Germany is capable and cold start investing massively. I think the article exactly gets it: We are just too comfortable. Acting like a big Switzerland might not be glorious but in the end I take a socially relatively cohesive country, where an illness or going to university will not bankrupt you, where your kids can travel alone in public transportation, where police shootings per year are single digits, where the air is very breathable and the tap water is drinkable over world leadership any time.

We can always pump some billions into football or another sport once in a while and watch the nation win the world cup, if we really need to dominate something for no good reason, which is an obvious connection to national pride, the article missed out on.

4 comments

>I take a socially relatively cohesive country, where an illness or going to university will not bankrupt you, where your kids can travel alone in public transportation, where police shootings per year are single digits, where the air is very breathable and the tap water is drinkable over world leadership any time

You're obviously entitled to your oppinion, but can we please stop pushing this cherry picked cliché narrative of "US bad because healthcare, shootings and tap water."? That's like saying Europe suffers from mass terrorist attacks and sexual assaults on young women.

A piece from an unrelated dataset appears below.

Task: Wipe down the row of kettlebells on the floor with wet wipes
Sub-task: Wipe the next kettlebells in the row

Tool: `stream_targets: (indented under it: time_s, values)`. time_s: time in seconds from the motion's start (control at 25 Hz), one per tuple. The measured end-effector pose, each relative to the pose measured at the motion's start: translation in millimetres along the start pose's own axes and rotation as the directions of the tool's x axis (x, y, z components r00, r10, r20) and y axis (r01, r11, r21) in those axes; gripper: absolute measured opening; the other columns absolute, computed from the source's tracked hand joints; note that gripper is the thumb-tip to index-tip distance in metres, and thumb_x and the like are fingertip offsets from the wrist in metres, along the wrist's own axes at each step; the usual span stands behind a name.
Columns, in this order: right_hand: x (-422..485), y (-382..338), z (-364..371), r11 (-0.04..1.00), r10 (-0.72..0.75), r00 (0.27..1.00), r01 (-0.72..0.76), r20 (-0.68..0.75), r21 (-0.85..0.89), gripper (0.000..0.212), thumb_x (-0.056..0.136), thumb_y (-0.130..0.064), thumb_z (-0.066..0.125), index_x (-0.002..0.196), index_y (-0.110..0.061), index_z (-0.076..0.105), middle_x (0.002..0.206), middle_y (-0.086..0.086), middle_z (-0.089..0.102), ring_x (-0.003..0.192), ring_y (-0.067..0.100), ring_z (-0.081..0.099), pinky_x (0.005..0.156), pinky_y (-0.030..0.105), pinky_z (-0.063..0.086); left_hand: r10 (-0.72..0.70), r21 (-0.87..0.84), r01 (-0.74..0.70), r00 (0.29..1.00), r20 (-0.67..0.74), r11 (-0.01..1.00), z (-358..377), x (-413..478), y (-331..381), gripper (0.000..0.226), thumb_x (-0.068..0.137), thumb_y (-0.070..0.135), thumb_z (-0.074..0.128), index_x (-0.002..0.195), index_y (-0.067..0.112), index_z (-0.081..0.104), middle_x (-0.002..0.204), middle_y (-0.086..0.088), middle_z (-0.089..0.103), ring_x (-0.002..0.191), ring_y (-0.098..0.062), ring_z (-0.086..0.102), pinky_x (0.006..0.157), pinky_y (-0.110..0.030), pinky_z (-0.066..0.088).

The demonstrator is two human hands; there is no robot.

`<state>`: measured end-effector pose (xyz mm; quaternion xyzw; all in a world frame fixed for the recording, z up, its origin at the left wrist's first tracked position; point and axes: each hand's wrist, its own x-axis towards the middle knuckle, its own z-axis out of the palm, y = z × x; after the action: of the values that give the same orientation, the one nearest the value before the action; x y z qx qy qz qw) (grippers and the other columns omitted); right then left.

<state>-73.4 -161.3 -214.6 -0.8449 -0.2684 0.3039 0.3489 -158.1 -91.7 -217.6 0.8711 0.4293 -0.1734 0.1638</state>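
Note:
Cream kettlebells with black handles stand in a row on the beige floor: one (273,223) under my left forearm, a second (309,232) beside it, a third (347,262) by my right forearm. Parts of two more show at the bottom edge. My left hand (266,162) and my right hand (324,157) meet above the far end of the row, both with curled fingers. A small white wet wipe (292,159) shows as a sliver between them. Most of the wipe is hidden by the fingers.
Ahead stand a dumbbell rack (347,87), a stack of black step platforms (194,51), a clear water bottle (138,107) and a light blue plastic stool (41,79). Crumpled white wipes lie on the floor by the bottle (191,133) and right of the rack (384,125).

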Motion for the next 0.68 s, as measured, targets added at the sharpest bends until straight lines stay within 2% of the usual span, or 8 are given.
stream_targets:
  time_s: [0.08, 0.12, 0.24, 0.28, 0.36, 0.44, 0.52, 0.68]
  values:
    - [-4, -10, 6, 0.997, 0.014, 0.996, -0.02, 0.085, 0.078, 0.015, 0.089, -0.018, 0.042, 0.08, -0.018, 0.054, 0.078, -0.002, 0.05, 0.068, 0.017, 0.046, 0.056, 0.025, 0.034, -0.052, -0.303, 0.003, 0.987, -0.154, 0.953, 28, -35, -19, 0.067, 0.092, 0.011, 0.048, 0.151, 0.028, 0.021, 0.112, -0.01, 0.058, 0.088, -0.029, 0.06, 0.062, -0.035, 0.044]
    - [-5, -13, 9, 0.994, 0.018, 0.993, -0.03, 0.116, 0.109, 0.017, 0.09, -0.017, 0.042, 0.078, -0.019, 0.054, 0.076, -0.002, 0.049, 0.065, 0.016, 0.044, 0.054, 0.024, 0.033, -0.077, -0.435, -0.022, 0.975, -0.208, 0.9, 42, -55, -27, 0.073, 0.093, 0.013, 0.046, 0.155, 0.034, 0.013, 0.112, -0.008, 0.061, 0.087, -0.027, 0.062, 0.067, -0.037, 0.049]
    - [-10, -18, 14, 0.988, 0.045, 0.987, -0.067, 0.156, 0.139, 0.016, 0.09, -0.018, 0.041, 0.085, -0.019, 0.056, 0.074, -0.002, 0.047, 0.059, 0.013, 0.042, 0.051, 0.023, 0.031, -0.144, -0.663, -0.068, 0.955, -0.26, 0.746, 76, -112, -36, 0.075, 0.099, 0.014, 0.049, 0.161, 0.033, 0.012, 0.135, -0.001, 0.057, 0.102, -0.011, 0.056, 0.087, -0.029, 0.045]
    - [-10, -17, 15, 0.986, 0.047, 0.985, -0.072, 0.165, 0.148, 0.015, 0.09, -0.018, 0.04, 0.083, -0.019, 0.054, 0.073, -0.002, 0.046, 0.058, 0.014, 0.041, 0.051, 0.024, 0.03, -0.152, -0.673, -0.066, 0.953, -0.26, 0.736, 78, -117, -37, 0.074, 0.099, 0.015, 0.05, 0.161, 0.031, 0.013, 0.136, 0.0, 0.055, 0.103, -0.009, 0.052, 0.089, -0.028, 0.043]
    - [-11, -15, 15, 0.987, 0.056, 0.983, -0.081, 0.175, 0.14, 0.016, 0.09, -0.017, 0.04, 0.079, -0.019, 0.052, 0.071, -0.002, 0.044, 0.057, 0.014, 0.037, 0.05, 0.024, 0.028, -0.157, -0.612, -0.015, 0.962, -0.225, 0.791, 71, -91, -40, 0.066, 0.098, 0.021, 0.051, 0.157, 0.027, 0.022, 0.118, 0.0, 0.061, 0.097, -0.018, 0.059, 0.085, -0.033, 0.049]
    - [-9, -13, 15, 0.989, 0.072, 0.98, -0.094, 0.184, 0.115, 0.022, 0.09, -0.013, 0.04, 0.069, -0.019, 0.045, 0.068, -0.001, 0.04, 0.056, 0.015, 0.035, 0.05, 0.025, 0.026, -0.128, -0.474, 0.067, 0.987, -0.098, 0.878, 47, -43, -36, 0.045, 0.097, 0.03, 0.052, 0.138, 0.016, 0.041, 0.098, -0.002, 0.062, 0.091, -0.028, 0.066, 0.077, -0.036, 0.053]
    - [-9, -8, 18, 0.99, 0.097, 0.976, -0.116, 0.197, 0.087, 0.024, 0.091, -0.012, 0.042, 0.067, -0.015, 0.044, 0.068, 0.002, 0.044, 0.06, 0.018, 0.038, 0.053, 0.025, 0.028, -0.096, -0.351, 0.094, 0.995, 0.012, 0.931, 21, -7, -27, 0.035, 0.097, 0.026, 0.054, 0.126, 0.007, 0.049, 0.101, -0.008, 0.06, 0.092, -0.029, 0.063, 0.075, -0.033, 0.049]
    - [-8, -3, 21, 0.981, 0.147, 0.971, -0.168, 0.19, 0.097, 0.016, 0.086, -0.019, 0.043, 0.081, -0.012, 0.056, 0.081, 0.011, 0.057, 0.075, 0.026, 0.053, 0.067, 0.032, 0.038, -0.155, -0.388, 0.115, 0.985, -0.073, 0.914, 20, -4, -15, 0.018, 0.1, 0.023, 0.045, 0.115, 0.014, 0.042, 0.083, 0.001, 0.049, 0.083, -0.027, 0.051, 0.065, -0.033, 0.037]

>We can always pump some billions into football or another sport once in a while and watch the nation win the world cup, if we really need to dominate something for no good reason

Why not pump some billions in local unskilled wages and stricter enforcement of regulations so that foreign workers won't have to get exploited by unscrupulous German businesses?[1] That would be for an actual good reason IMHO.

[1]https://www.dw.com/en/germany-meat-industry-conditions/a-540...

> Fine, but can we please stop pushing this cherry picked cliche narrative of "US bad because healthcare, shootings and tap water."?

Are you saying those aren't issues?

Because I've lived in the US, and know many Europeans that have lived there or traveled there on holidays, and pretty much all of them agree that:

- the first time in their lives they were afraid of getting ill was when they started living in the US

- they were all astonished at the amount of homeless people living in tents in the downtowns of all major cities (here if a major city has like ~10 people sleeping outside in winter, that's bad, but the US is just shockingly bad)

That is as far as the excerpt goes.